When my daughter was 2 she was a demanding child. Her bark was bigger than her chubby little 25 pounds. Barney was her show of choice and her perspective of choice was that if she wanted to watch Barney, then she should get to watch it NOW.
One afternoon while at my parents house, my dad was watching a show. Little Laura entered the room, pointed to the TV and said, “Grandpa,…Barney…NOW!” She added a stomp of her foot for emphasis.
It was hard not to laugh, it caught us all by surprise. Who did she think she was? The center of the universe? The main attraction? Apparently, yes and yes. Proper discipline showed her otherwise and brought some submission and respect for authority to her heart.
As I look back on this memory, I can’t help but notice the parallel between that little heart years ago and mine.
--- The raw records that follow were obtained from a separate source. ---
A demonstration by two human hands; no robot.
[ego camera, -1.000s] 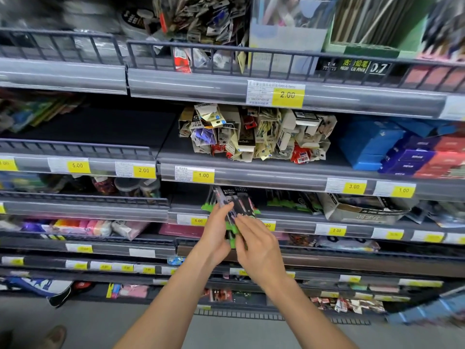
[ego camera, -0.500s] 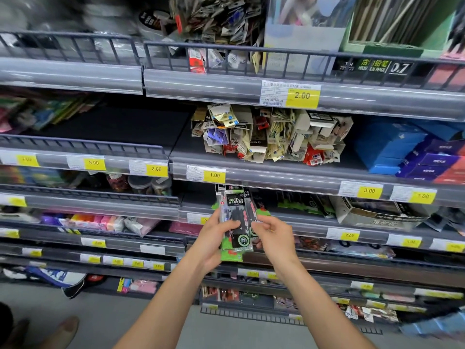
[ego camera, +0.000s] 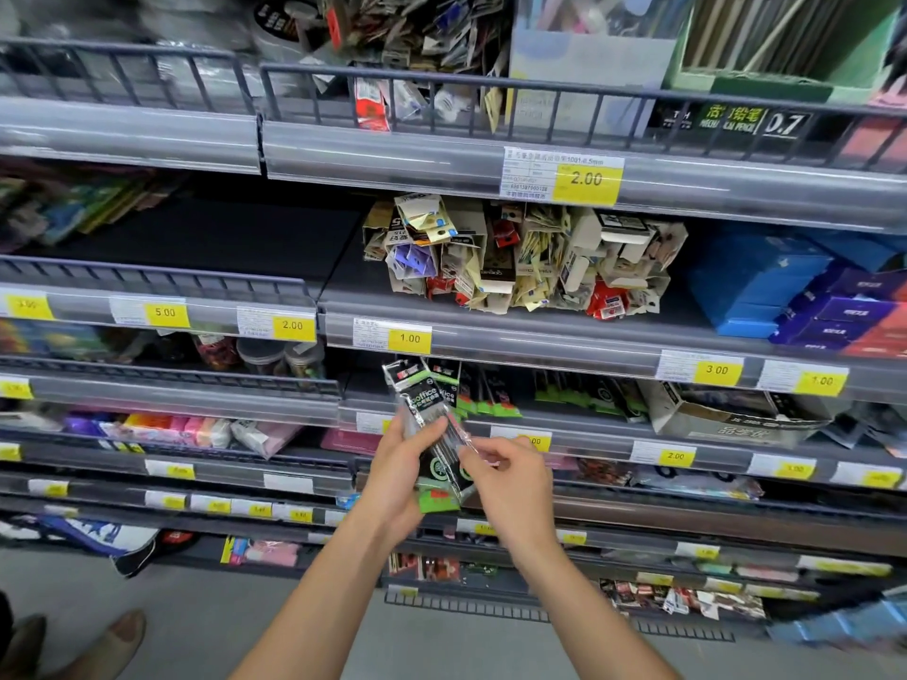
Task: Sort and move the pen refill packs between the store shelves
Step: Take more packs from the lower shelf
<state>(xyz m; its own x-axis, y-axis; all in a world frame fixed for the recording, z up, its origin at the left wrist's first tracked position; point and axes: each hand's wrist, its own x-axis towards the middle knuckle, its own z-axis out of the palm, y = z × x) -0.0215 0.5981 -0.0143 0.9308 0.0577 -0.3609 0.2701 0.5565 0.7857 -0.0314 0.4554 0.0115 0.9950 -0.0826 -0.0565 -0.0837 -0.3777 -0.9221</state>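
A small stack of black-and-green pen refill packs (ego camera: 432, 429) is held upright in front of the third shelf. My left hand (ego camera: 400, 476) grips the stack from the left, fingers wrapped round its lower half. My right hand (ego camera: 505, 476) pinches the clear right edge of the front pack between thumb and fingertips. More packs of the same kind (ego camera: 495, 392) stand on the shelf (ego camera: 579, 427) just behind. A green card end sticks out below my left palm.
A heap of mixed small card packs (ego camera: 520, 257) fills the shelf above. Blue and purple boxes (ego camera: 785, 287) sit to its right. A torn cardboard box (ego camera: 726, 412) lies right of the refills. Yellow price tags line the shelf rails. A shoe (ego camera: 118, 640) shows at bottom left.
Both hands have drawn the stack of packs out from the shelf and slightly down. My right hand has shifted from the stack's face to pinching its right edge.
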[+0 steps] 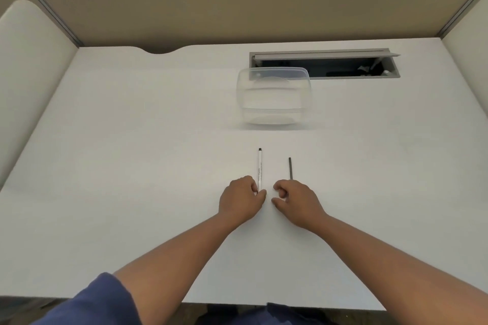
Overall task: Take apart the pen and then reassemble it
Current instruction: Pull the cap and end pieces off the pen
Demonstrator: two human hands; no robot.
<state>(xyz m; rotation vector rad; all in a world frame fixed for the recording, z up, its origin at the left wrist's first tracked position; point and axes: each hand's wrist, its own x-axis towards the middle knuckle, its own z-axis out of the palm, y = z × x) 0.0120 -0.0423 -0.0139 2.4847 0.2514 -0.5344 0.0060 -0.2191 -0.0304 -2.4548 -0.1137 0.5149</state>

I enter the presence of my Heavenly Father, point to my life and lay out my demands. I even add a little foot stomp sometimes. Who do I think I am?
We live in a society that encourages freedom of speech, speaking your mind, being yourself. Ecclesiastes 5:1 however, calls me to approach Him differently. With respect, reverence and awe. God tells us in regard to approaching Him to guard our steps, go before Him to listen, which is quite the opposite of my game plan. He tells us don’t be quick with our mouth and to let our words be few. And stand in awe of Him.
Stand, as in not stomping our feet…as in stillness. Awe as in awe struck by His majesty, His glory, His holiness, His goodness and the fact that He allows the likes of me to even be in His presence. Wow. That brings a change of perspective. A respect. Gratitude. He is God and I am humbled as I look at Him.
It’s hard to get me to be quiet (Just ask my mom, she used to offer me a quarter if I would just stop talking for 5 minutes!) And as long as I insist on keeping the attitude of a 2 year old, I will feel God is unfair and felt the need to demand my own way.
But, when I quiet my mouth, let my words be few and stand in awe of the One who saves, my soul is satisfied as well and my demands lose their urgency and fade. It can feel scary to let my demands go. Somehow they feel like the answer to my needs but the Creator knows what I need and promises to provide. So I can let go and stand in awe and receive a new look on life, one focused on the Father. Awestruck.